Display sponsored by Onondaga Lake Conservation Corps, Audubon New York, Honeywell

The bluebird image is by Cheryl Lloyd and the sunrise is by John Savage

The Central New York community has a second opportunity - on Earth Day - to see local wildlife photographers' stunning images of migratory birds taken along the Onondaga Lake shoreline. An exhibit titled "Onondaga Lake: An Important Stop for Birds on an Impressive Journey" will be on display 6 to 7 p.m. Friday, April 22, at the SUNY College of Environmental Science and Forestry.

The exhibit, which debuted earlier this month, is sponsored by the Onondaga Lake Conservation Corps in partnership with Audubon New York and Honeywell. The exhibit is free and open to the public, and will take place in the Gateway Center on the ESF campus. Fifteen photos from the original, larger exhibit will be on display. Several of the photographers will be on hand to greet visitors and talk about their work.

Following the exhibit, ESF will host the third event in its Moonlighting Discourse Series: "Ethics and Earth Day: Finding Environmental Justice in a Complex World." Moonlighting is hosted by ESF President Quentin Wheeler. Joining him for this discussion will be Sanjit "Bunker" Roy, the founder of the internationally acclaimed Barefoot College in India; Meagan Fallone, CEO of Barefoot College International; and Dr. Samuel Gorovitz, a professor of philosophy at Syracuse University and a leader in the development of medical ethics.

The photo exhibit was first on display April 2 and 3 at Honeywell's Onondaga Lake Visitors Center.

"Onondaga Lake was named an important bird area because it provides critical habitat for migratory and overwintering species of the Atlantic Flyway," said Erin Crotty, executive director of Audubon New York. "Thanks to the cleanup and restoration efforts of Onondaga County, Honeywell, the Onondaga Lake Conservation Corps, and the Syracuse community, a variety of bird species can once again depend on Onondaga Lake for year-round nesting, breeding and stopover habitat. Thank you to the event photographers for sharing their talents with us and allowing us to showcase the significant role Onondaga Lake plays in the Atlantic Flyway."

Onondaga Lake is a priority Audubon Important Bird Area (IBA) and a vital stop for migratory birds along the Atlantic Flyway. Flyways are the general pathways that birds use to migrate each year between their breeding and wintering areas, including the places where they stop to rest and forage (or refuel) on the way. The Atlantic Flyway follows the Atlantic Coast and the Appalachian Mountains and encompasses some of the hemisphere's most productive ecosystems, including forests, beaches, and coastal wetlands. The Atlantic Flyway is home to a wide variety of ecosystems and more than one-third of the human population of the United States.

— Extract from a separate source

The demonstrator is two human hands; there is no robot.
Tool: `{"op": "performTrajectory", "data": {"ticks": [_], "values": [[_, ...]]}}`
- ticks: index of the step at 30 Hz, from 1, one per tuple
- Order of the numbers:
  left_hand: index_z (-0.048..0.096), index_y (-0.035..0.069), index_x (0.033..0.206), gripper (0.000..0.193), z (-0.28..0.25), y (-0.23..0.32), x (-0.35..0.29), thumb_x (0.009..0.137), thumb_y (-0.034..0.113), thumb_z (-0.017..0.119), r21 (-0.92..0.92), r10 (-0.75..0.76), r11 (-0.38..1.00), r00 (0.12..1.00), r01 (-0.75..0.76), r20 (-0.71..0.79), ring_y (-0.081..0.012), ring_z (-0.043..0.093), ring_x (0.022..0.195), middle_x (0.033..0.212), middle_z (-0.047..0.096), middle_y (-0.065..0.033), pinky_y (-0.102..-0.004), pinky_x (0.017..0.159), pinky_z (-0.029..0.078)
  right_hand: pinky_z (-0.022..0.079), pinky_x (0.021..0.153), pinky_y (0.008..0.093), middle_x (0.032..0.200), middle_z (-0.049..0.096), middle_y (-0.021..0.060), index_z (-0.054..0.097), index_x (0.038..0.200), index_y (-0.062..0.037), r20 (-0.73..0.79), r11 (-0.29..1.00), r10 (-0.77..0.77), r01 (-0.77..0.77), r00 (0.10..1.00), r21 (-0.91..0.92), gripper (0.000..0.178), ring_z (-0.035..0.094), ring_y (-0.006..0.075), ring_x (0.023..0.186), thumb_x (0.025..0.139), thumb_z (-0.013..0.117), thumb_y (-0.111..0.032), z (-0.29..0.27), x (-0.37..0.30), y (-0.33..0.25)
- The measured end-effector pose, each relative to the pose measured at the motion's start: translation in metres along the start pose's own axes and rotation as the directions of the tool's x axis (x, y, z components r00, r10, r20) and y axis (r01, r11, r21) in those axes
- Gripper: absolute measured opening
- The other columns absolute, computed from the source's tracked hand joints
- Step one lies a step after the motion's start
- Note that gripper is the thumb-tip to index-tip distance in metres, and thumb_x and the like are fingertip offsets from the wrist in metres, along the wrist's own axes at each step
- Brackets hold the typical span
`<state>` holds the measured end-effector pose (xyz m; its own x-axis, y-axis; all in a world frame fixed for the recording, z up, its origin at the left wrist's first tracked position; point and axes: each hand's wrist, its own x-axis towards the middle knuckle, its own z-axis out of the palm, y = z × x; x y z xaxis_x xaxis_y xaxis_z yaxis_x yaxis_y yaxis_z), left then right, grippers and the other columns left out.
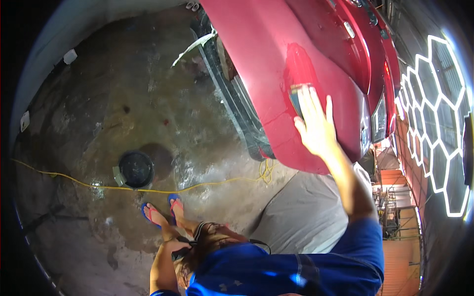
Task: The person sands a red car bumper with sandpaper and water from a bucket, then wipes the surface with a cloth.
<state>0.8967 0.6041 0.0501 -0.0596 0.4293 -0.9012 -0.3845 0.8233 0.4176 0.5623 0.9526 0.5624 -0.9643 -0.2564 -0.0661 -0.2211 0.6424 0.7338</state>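
Note:
On the wet red car panel (pixel 276 64), my right hand (pixel 316 123) lies with its fingers stretched over a dark flat pad (pixel 295 101) with a tan edge. The pad looks like sandpaper or a sanding pad, and the palm hides part of it. A darker wet patch (pixel 299 64) spreads over the paint just beyond my fingertips. My left hand (pixel 171 245) is low beside my leg, its fingers closed round a small dark object (pixel 181 252) whose kind I cannot make out.
A black bucket (pixel 136 169) stands on the wet concrete floor, beside a yellow hose or cord (pixel 207 185). A grey cover (pixel 301 212) drapes something below the car. White masking strips (pixel 192 48) hang near the black lower bumper section (pixel 229 93). Hexagonal lights (pixel 444 123) glow at right.

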Motion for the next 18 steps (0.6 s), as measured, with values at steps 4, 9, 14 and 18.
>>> {"op": "performTrajectory", "data": {"ticks": [4,9,14,18], "values": [[0.069,-0.007,0.119,0.092,-0.003,0.008,0.005,0.058,0.059,0.090,-0.003,0.007,1.000,1.000,-0.007,-0.004,-0.0260,0.070,0.100,0.116,0.071,-0.0172,-0.0371,0.087,0.056,0.011,0.127,0.0578,0.171,0.025,0.0094,0.032,0.162,-0.0048,-0.183,0.997,-0.049,0.037,0.982,-0.070,0.068,0.020,0.0239,0.159,0.106,0.046,-0.042,-0.007,0.096,0.007],[0.069,-0.007,0.120,0.093,-0.002,-0.016,-0.004,0.058,0.059,0.090,-0.051,-0.039,0.998,0.999,0.038,-0.024,-0.0264,0.069,0.101,0.117,0.071,-0.0176,-0.0370,0.088,0.056,0.005,0.127,0.0599,0.174,0.017,0.0119,0.025,0.164,-0.0064,0.157,0.996,0.024,-0.036,0.987,0.077,0.077,0.014,0.0260,0.161,0.103,0.052,-0.044,0.011,-0.045,-0.019],[0.069,-0.008,0.120,0.094,-0.015,0.003,0.007,0.058,0.059,0.090,-0.011,-0.007,1.000,1.000,0.006,-0.004,-0.0267,0.069,0.102,0.117,0.071,-0.0180,-0.0369,0.088,0.056,0.010,0.127,0.0594,0.172,0.024,0.0111,0.026,0.164,-0.0079,-0.139,0.996,-0.047,0.037,0.989,-0.079,0.072,0.019,0.0250,0.159,0.106,0.047,-0.043,-0.006,0.078,0.006],[0.068,-0.008,0.121,0.095,-0.017,-0.001,0.001,0.058,0.060,0.089,-0.047,-0.025,0.999,1.000,0.024,-0.018,-0.0270,0.069,0.102,0.118,0.071,-0.0184,-0.0369,0.088,0.056,0.010,0.127,0.0593,0.172,0.021,0.0110,0.028,0.163,-0.0061,-0.095,0.999,-0.030,0.029,0.995,-0.015,0.071,0.018,0.0245,0.159,0.105,0.049,-0.041,-0.011,0.049,-0.011]]}}
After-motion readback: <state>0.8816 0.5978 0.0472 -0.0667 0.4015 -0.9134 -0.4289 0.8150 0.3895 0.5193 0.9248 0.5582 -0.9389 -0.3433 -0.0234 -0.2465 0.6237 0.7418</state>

Onondaga Lake became an IBA in 1998 and was subsequently adopted by Honeywell, Montezuma Audubon Center, and Onondaga Audubon Society because of its value to waterfowl and bald eagles during the winter months, to connecting local communities to the importance of stewardship, and to improving the quality of habitat for birds and other wildlife. The IBA program serves as a catalyst for achieving bird conservation.

As part of the Onondaga Lake cleanup, Honeywell is planting about 1.1 million plants, shrubs, and trees in the Onondaga Lake watershed. To date, more than 50 acres of wetlands have been restored and more than 170 species of birds, fish, and other wildlife have returned to restored habitat near the lake. More than 85 unique bird species have been identified in and around Onondaga Lake, including several species categorized as threatened or of special interest in New York state. Pied-billed grebe, northern harrier, and bald eagle are among the notable bird species that have returned.